### [Exercise]
Skip all pictures, then copy the lines from the start of the data through the line with "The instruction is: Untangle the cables", keeping both ends.

### [Data to use]
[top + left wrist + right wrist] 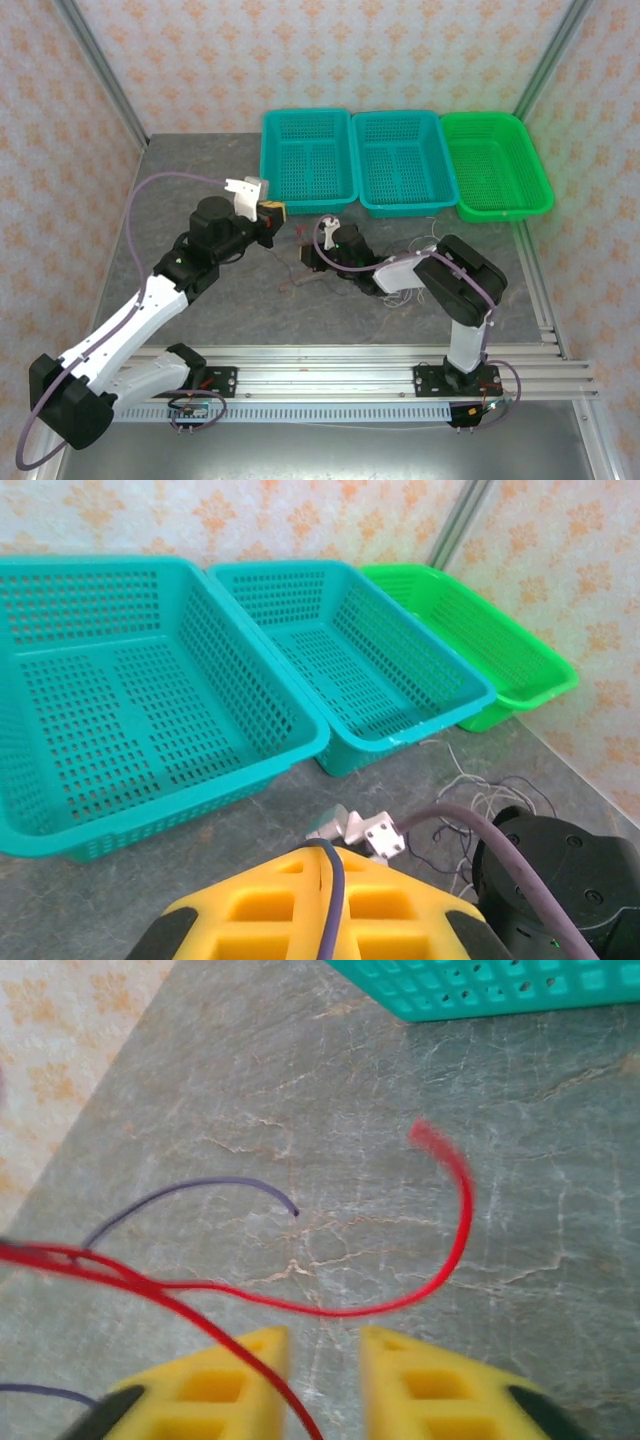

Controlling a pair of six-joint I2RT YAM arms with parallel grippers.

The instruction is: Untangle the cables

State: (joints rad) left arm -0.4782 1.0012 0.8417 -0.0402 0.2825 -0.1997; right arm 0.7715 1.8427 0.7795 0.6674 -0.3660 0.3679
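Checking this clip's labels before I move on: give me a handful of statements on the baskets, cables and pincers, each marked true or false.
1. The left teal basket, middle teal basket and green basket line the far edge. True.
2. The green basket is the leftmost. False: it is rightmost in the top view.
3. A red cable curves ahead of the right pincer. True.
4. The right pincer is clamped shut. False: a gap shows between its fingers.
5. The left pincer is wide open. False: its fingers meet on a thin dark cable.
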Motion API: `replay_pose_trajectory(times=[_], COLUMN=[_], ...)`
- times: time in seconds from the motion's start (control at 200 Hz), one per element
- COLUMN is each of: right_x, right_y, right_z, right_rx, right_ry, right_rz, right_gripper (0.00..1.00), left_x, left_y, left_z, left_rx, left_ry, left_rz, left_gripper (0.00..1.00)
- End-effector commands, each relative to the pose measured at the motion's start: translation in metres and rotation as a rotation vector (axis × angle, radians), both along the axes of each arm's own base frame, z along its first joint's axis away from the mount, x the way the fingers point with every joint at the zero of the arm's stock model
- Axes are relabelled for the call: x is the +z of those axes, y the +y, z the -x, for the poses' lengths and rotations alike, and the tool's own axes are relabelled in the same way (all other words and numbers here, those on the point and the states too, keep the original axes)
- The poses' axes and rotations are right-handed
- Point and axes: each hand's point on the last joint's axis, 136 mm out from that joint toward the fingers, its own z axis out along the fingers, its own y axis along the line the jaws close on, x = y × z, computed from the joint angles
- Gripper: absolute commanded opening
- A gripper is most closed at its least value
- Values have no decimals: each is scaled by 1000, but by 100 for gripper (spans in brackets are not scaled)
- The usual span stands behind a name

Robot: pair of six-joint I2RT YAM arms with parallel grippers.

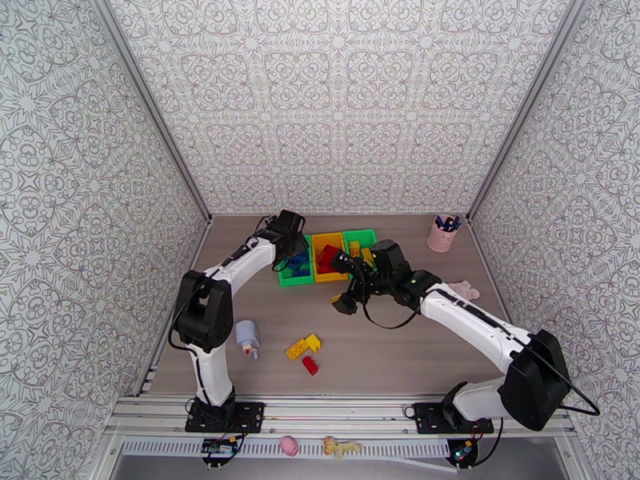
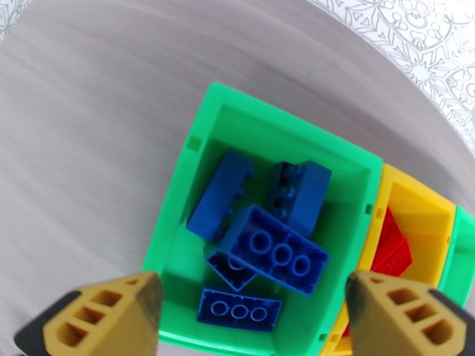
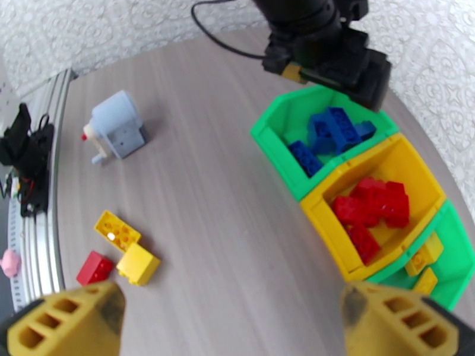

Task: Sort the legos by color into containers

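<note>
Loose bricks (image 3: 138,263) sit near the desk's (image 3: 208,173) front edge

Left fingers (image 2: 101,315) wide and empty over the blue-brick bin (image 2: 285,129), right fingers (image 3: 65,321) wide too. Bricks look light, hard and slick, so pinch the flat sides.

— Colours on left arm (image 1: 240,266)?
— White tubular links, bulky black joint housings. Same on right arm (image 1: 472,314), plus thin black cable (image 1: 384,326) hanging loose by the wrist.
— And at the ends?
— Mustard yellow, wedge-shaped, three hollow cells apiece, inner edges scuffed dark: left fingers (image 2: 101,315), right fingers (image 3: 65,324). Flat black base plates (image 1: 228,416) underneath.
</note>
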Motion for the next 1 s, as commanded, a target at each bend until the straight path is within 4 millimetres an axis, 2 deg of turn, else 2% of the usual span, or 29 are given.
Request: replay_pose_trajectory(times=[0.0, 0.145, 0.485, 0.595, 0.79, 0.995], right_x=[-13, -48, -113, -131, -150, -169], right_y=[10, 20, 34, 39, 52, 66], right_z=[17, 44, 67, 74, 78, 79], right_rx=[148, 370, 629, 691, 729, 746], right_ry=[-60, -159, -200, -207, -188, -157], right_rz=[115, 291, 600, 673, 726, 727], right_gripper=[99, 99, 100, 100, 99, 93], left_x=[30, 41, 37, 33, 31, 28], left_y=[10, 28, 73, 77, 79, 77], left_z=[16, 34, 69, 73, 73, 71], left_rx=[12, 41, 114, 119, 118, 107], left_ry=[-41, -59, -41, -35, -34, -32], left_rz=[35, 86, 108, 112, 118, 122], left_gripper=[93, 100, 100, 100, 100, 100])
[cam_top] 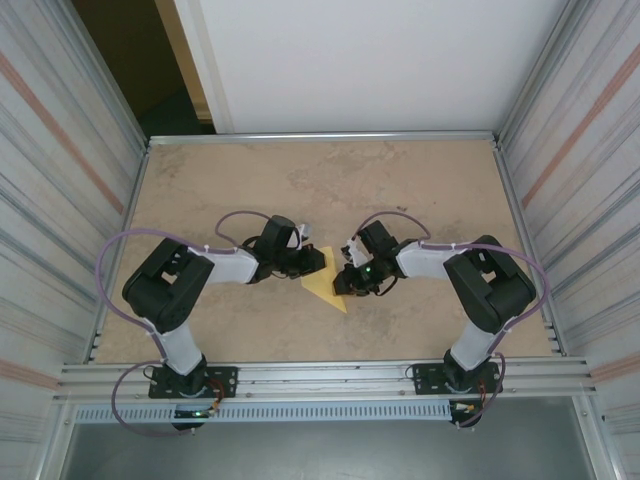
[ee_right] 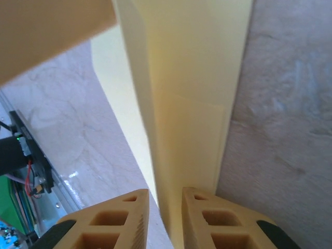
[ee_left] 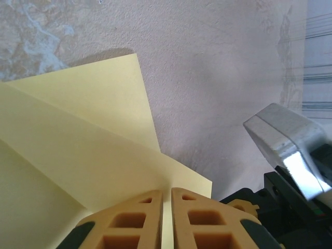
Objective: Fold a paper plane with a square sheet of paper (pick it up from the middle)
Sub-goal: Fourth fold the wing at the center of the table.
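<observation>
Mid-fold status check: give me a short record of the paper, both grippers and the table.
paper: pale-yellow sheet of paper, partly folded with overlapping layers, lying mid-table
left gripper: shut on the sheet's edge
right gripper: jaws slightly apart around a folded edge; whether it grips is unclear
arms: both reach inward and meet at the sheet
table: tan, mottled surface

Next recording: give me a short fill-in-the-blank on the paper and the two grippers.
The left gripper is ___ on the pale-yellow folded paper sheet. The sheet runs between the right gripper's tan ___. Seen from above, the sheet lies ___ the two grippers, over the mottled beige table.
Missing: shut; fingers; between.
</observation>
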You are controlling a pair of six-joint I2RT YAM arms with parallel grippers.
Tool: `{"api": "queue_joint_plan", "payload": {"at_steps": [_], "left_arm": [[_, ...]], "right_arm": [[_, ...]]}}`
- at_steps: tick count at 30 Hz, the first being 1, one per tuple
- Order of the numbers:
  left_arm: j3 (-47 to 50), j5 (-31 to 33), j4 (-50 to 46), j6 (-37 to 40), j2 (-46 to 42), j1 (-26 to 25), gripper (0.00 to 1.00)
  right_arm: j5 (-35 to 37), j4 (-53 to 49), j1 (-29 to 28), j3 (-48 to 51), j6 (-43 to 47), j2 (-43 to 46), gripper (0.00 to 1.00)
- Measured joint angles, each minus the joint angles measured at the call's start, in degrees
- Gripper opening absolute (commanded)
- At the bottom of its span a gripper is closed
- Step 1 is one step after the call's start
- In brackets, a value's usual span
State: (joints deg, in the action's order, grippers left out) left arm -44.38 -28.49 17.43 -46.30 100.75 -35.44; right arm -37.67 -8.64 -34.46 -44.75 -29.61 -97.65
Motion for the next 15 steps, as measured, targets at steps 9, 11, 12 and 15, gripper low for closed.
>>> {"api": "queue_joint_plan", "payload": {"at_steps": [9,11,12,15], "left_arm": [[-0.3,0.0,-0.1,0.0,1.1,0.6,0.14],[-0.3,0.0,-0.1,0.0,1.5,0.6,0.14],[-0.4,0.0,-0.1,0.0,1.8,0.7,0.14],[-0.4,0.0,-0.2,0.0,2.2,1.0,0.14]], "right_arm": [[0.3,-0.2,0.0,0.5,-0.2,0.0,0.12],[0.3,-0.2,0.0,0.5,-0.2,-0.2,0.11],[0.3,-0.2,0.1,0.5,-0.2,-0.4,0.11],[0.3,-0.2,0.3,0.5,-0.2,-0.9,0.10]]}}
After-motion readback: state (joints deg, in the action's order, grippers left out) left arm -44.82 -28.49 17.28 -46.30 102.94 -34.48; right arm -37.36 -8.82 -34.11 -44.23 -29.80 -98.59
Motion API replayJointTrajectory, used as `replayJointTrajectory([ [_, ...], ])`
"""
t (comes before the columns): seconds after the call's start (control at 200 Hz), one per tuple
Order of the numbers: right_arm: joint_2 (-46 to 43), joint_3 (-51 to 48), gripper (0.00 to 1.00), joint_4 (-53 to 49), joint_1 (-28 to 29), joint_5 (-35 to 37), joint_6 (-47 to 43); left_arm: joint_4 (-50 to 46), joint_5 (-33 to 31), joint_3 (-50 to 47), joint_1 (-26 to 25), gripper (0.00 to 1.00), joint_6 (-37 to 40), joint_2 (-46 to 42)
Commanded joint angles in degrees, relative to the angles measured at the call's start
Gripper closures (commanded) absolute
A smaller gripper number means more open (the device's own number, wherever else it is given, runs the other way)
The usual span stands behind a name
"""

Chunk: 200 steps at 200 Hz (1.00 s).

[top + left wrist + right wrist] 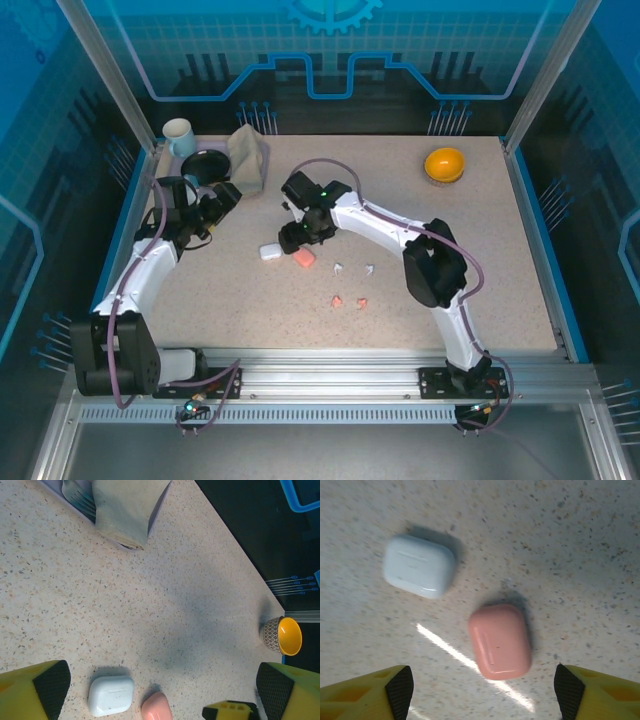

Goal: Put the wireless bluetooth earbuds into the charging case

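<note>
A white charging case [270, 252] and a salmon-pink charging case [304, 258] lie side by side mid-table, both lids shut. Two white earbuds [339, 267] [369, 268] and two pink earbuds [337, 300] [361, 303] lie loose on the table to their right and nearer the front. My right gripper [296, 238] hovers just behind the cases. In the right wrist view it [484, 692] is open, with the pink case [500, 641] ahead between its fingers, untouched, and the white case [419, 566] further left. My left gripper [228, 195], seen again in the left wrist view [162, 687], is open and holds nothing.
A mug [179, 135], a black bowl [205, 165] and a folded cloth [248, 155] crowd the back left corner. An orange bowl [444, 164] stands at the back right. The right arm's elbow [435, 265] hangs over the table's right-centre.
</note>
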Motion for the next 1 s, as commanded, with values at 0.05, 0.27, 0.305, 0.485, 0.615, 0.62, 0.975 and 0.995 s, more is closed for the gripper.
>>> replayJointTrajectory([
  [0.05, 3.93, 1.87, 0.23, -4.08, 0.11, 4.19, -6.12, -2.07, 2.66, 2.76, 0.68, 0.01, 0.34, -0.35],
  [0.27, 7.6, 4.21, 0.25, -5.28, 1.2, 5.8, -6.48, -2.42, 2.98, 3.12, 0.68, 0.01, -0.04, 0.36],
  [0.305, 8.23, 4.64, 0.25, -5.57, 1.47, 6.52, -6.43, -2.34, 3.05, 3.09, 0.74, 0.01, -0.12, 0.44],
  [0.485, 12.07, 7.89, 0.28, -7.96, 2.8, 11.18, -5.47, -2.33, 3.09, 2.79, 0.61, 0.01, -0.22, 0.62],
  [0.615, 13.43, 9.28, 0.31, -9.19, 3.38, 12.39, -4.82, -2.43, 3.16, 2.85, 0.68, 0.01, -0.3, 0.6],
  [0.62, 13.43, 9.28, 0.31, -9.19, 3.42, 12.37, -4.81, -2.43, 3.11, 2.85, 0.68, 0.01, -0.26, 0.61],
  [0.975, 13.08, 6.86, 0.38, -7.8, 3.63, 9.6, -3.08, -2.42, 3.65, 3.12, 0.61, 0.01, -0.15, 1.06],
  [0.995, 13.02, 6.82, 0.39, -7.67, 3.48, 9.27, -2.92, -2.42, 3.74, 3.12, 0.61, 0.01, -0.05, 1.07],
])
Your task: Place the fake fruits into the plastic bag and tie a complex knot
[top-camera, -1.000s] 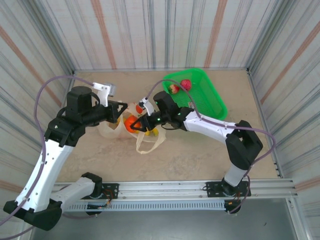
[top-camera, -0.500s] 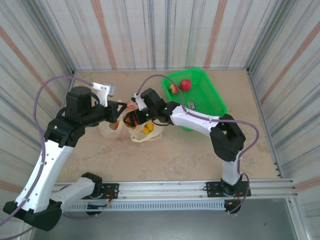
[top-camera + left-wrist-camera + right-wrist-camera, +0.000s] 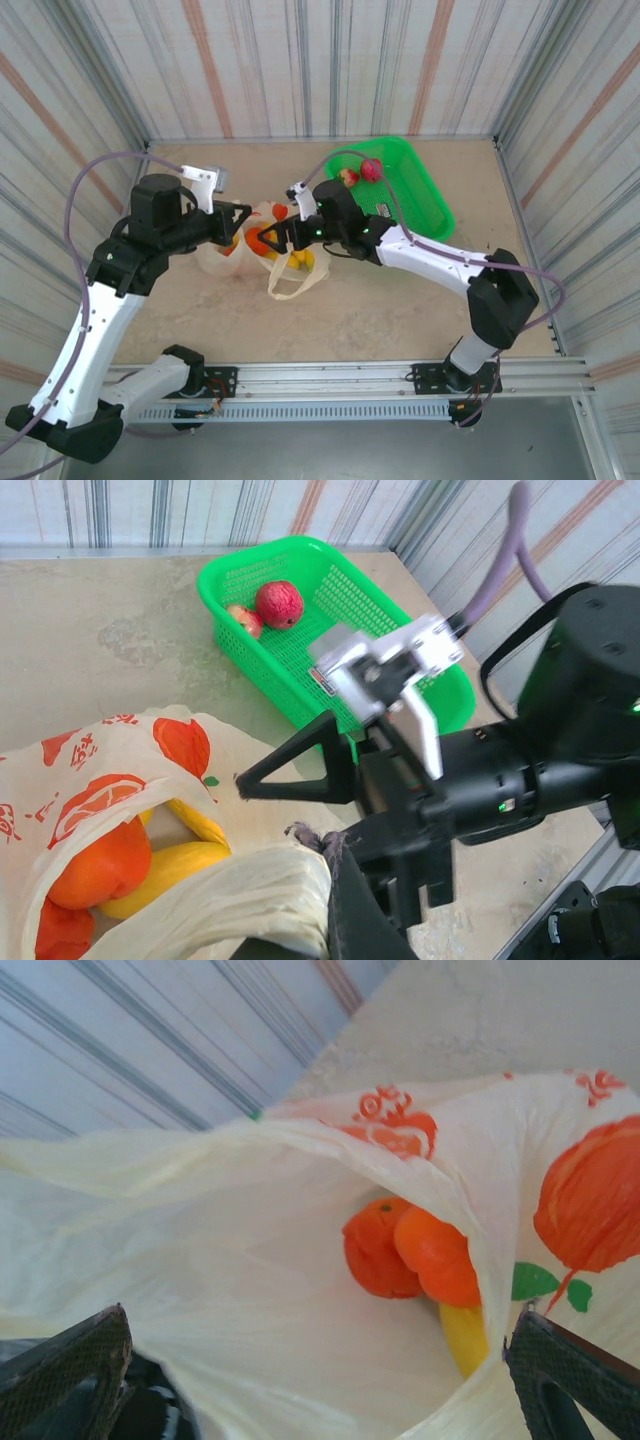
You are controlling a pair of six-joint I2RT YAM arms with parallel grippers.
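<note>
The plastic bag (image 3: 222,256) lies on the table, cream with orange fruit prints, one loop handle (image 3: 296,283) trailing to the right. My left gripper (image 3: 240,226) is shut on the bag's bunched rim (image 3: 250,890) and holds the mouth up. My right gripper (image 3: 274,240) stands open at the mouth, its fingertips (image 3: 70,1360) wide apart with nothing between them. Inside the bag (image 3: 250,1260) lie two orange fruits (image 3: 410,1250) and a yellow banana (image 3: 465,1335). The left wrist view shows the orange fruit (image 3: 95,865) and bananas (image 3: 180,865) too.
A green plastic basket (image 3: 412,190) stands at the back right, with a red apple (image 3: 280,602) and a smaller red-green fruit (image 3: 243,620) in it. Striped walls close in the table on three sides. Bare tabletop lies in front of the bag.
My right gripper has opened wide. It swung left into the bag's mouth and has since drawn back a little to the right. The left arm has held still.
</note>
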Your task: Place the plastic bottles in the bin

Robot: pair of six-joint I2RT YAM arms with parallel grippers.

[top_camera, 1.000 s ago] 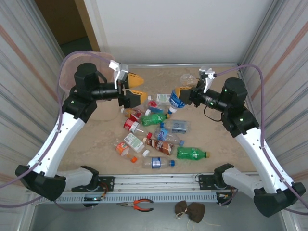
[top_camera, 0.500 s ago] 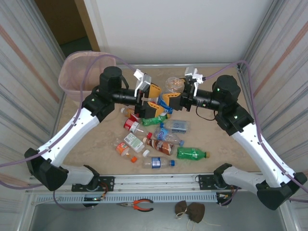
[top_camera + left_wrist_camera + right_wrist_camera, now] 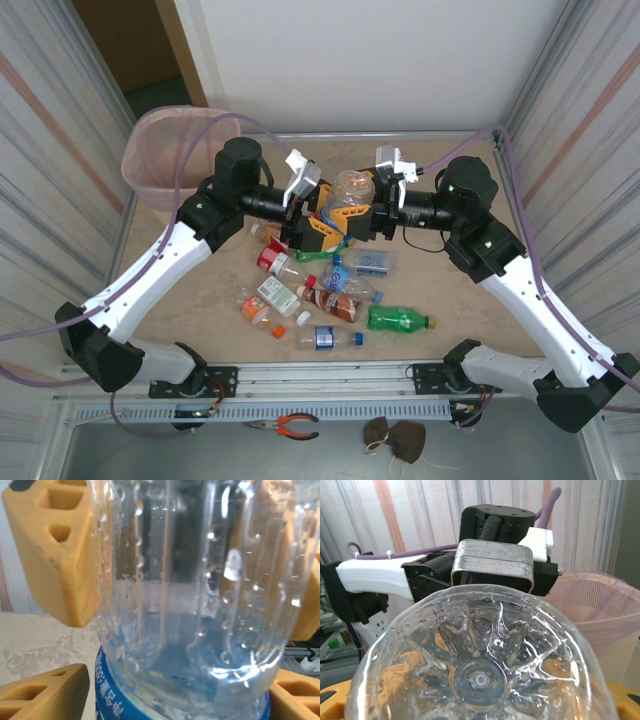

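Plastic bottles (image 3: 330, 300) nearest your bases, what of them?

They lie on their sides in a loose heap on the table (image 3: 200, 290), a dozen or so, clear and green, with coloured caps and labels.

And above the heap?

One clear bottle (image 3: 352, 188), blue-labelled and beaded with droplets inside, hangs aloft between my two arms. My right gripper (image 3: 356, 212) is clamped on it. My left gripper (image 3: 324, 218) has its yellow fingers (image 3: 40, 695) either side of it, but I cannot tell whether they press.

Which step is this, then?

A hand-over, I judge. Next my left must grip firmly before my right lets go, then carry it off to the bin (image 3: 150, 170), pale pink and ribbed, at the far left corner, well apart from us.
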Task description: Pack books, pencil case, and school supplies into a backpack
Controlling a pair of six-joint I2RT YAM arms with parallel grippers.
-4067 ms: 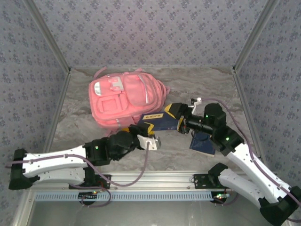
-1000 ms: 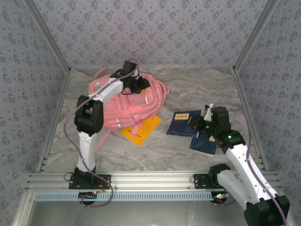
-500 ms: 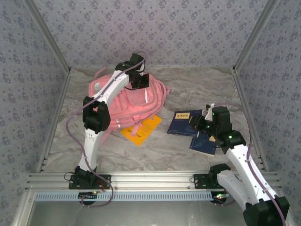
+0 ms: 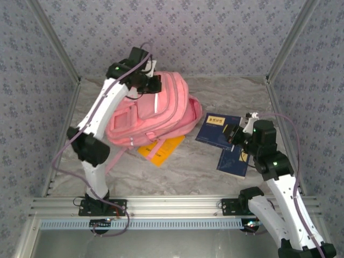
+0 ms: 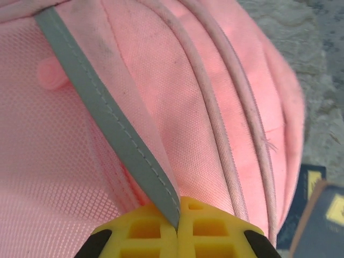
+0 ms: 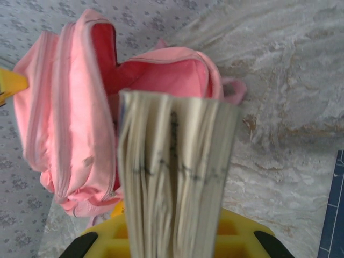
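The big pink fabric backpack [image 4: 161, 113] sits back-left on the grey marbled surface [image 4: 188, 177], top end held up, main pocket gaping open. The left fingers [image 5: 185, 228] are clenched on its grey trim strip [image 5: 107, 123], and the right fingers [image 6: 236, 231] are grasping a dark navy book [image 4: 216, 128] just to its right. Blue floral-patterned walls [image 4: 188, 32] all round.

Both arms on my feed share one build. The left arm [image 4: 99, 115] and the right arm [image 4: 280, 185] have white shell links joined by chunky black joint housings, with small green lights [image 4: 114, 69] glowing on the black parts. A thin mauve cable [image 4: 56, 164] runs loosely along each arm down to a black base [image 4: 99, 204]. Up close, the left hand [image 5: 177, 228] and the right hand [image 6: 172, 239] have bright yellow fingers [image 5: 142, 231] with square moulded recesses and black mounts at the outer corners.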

### [Response below]
[top + left wrist + right wrist] 

Controlling a pair of six-joint I2RT YAM arms with parallel grippers.

The instruction is: Untangle the cables

This exercise is now finished, and nothing remains to add.